Show all lines from the data that include the word "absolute".

╭─ Recorded information

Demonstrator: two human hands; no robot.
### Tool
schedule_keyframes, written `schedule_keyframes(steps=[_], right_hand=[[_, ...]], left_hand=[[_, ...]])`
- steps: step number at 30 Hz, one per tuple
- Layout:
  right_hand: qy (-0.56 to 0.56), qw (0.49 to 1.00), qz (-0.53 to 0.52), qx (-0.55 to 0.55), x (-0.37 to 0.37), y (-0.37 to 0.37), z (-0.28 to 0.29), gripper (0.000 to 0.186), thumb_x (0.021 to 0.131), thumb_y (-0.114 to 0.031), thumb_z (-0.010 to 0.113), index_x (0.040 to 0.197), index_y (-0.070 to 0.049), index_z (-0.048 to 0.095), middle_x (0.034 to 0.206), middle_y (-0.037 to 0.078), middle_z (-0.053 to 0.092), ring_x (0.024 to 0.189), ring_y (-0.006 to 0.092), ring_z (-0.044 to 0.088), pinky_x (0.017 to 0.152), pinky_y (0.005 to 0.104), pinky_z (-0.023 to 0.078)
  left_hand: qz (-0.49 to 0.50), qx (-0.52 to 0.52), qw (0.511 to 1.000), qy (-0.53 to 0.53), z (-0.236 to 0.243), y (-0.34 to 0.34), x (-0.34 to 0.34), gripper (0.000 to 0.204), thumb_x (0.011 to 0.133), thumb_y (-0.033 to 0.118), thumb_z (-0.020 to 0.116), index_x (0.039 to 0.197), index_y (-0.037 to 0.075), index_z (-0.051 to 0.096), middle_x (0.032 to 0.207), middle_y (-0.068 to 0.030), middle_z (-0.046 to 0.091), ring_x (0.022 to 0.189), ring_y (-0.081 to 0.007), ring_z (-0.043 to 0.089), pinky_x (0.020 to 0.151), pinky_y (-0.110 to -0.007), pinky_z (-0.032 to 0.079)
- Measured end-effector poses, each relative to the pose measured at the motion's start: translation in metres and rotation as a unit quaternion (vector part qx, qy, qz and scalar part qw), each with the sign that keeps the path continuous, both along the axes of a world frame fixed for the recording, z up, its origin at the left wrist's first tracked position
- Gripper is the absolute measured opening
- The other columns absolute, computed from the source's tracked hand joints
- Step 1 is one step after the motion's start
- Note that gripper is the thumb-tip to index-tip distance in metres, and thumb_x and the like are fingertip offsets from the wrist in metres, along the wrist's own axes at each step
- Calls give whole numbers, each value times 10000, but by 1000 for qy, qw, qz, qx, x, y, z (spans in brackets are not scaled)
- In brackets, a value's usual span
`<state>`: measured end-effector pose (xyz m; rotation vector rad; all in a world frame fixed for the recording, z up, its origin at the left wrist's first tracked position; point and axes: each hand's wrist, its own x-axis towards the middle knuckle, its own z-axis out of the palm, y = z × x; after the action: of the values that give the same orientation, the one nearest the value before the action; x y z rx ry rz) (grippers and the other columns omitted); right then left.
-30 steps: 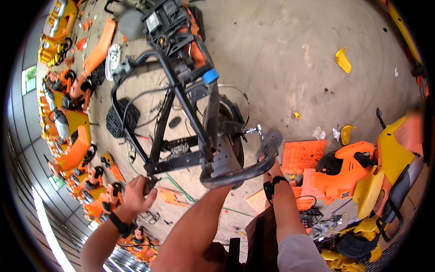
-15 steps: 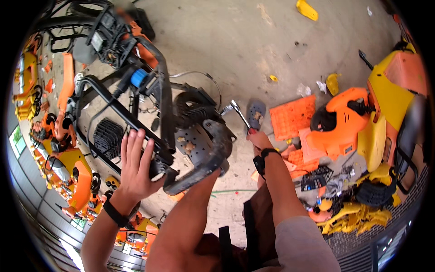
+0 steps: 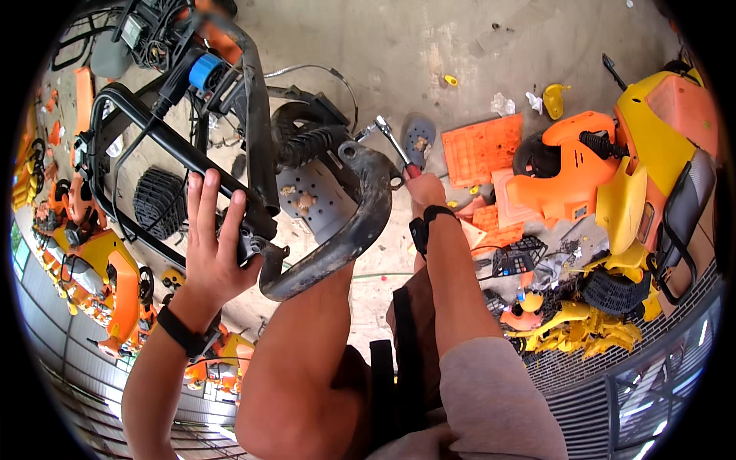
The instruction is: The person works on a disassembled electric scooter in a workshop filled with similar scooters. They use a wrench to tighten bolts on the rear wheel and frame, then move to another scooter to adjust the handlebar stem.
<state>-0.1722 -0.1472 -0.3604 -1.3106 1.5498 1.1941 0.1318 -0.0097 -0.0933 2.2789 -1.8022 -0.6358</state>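
My left hand (image 3: pixel 215 257) lies with fingers stretched out on a black tube of a bare vehicle frame (image 3: pixel 172 146). My right hand (image 3: pixel 425 190) is closed round the red handle of a ratchet wrench (image 3: pixel 393 142). The wrench's head points left at the frame's lower part, close to a black coil spring (image 3: pixel 310 147); what its socket sits on is too small to tell. Between my hands a curved, scuffed black metal arm (image 3: pixel 345 238) crosses above my grey clog (image 3: pixel 310 203). My other clog (image 3: pixel 418 142) shows beyond the wrench.
Orange panels (image 3: pixel 483 149) lie on the floor to the right, beside an orange and yellow vehicle body (image 3: pixel 659 138). Broken yellow plastic parts (image 3: pixel 575 330) are piled at the lower right. A black grille-like part (image 3: pixel 161 203) rests by the frame; more orange vehicles (image 3: pixel 115 284) stand at left.
The whole view has shifted, so the frame, hands and floor things sit higher and slightly further left. My left hand stays on the tube; my right still grips the ratchet wrench at much the same angle.
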Motion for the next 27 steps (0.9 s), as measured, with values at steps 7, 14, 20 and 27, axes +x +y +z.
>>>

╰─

Worked solution
- Gripper is the absolute measured opening
- The other columns absolute, computed from the source's tracked hand joints

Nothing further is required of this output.